Try it: Please say how many lines in the material include the string "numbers", and nothing else.

Dataset content:
========================================
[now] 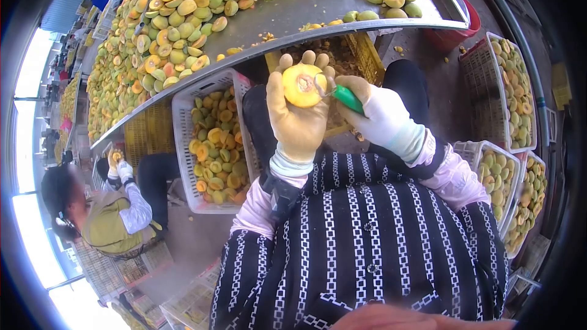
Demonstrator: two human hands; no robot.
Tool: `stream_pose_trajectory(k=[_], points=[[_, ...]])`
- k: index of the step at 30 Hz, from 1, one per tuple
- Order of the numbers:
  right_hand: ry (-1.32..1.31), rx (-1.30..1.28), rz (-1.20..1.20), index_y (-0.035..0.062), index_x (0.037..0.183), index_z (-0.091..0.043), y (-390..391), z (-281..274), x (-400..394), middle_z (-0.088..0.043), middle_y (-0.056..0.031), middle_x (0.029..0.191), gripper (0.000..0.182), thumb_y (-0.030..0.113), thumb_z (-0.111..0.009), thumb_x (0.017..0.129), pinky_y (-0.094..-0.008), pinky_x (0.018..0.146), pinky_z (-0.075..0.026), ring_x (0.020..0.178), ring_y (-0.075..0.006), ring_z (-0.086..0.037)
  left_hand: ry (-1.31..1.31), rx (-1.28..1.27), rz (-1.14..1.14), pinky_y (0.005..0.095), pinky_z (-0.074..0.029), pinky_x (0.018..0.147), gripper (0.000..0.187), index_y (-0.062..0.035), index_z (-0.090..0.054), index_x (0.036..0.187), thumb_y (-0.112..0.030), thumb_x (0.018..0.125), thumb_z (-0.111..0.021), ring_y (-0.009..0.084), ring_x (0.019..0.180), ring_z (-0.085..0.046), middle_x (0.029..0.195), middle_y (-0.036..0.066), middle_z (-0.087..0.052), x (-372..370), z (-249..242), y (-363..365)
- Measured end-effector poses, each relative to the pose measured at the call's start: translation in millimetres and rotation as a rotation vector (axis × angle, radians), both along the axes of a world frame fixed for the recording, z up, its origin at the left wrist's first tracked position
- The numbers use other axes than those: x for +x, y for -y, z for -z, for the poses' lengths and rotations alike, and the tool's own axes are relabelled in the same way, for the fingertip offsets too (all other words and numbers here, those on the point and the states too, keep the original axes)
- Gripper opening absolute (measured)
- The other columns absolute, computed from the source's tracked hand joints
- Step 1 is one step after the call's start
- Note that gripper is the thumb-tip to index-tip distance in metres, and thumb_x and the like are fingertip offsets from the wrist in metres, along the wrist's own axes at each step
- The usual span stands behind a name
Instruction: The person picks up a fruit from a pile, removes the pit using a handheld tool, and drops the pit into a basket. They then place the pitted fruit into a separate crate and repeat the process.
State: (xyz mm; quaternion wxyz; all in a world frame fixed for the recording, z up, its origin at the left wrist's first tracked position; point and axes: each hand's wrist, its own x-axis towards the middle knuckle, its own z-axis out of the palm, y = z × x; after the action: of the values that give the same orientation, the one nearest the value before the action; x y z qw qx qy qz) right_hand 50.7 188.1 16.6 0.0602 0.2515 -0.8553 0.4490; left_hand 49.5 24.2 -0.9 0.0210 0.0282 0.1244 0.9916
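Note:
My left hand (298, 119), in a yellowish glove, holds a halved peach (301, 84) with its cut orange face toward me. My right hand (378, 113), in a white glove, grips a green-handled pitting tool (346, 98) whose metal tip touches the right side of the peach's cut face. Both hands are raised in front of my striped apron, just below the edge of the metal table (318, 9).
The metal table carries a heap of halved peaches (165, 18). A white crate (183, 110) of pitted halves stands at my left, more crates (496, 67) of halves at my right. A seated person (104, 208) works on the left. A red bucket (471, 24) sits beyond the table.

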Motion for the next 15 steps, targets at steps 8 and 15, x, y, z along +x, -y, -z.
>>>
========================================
Solution for this exercise: 2